Définition et enjeux

Édouard Agasse-Lafont Les applications pratiques du laboratoire à la clinique… (1929)

On voit que, par hémolyse, on entend, non pas la destruction de tous les éléments figurés du sang, c'est-à-dire des globules rouges et des globules blancs, mais seulement des premiers de ces éléments.
Les solutions ou les substances qui produisent l'hémolyse sont des solutions ou des substances hémolysantes : elles sont douées d'un pouvoir hémolysant.
Mais une distinction doit être faite à leur sujet.
Pour les unes, le pouvoir hémolysant tient à leur nature même : il en est ainsi, par exemple, de l'eau pure, des acides, etc.
Source : Gallica

Georges Froin Hématolyse & hématogenèse, bactériolyse & bactériogenèse (1910)
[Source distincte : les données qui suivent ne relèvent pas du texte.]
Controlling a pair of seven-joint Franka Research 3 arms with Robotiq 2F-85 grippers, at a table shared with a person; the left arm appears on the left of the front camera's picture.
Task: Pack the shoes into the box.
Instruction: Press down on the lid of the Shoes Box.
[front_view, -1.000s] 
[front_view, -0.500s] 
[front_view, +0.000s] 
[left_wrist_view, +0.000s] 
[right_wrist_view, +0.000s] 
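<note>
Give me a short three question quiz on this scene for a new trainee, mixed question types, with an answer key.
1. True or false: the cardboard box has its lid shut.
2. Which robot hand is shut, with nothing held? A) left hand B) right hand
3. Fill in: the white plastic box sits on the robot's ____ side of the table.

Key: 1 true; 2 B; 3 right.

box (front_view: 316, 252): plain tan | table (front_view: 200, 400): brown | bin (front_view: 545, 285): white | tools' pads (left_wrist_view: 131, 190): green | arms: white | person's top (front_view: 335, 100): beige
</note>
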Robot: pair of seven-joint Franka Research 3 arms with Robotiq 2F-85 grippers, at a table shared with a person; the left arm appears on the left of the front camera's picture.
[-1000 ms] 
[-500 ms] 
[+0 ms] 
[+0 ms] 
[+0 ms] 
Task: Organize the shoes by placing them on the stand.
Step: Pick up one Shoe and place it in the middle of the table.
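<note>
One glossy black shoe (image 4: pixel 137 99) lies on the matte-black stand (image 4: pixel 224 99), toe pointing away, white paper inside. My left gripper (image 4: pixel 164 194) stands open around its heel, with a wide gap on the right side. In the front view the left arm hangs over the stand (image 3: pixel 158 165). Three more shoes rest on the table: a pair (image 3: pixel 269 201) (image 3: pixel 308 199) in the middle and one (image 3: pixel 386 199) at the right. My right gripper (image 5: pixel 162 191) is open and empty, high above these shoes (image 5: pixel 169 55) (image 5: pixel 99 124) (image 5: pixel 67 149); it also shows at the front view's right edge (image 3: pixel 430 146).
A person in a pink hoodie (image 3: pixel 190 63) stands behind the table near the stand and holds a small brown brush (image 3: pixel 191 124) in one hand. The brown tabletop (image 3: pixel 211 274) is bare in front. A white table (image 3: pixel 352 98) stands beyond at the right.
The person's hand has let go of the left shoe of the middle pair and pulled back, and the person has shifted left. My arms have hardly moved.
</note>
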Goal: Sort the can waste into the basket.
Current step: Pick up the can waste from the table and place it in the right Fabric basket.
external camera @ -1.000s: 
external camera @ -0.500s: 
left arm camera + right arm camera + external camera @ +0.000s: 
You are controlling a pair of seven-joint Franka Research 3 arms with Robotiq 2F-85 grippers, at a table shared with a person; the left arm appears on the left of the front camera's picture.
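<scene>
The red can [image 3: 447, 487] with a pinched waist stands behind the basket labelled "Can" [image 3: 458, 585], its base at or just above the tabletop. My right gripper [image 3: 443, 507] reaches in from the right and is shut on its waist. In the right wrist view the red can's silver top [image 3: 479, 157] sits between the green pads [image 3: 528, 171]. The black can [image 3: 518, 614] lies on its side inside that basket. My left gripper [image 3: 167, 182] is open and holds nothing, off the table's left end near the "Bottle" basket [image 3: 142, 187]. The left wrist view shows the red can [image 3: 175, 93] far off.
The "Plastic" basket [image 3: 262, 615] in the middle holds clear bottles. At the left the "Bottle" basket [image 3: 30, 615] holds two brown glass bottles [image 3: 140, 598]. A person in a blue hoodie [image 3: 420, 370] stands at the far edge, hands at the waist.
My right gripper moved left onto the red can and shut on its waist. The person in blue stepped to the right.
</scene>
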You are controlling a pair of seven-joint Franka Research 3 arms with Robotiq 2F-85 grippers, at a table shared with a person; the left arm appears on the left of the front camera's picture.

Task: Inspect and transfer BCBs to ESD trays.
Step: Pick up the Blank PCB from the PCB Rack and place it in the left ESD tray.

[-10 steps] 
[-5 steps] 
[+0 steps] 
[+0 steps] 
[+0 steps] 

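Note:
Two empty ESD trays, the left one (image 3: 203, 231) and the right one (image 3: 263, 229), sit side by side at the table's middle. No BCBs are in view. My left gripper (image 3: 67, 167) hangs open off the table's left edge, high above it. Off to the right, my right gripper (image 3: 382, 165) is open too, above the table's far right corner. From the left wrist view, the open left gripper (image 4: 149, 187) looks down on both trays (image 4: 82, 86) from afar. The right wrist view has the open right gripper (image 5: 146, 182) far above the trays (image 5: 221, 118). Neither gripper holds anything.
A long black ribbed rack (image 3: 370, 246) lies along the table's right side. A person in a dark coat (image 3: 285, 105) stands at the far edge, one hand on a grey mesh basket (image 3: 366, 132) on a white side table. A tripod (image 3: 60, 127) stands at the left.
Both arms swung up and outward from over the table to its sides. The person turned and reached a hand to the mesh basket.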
Tant qu'une substance étrangère n'influence l'hémolyse que dans l'ensemble et n'en trouble point l'ordonnance physiologique générale, la migration des seuls éléments adultes est constante. Mais si la proportion des substances hématolytiques spécifiques ne se maintient pas dans les limites imposées par la biologie normale, ou si ces substances s'altèrent, on voit survenir alors l'anarchie la plus profonde dans la vie cellulaire de l'appareil anatomique qui constitue le sang.
Source : Gallica

Maurice Debove Traité élémentaire de clinique médicale… (1905)

Quand l'hémolyse est légère, les déchets globulaires sont repris par le foie et la rate qui est tuméfiée ; cela sans hérnoglobinurie; l'hémolyse est-elle moyenne, une part de l'hémoglobine passe dans l'urine; enfin dans les cas de destruction globulaire intense l'ictère peut apparaître, et l'anurie se déclarer, grâce à l'abondance des débris hématiques qui oblitèrent les tubuli du rein.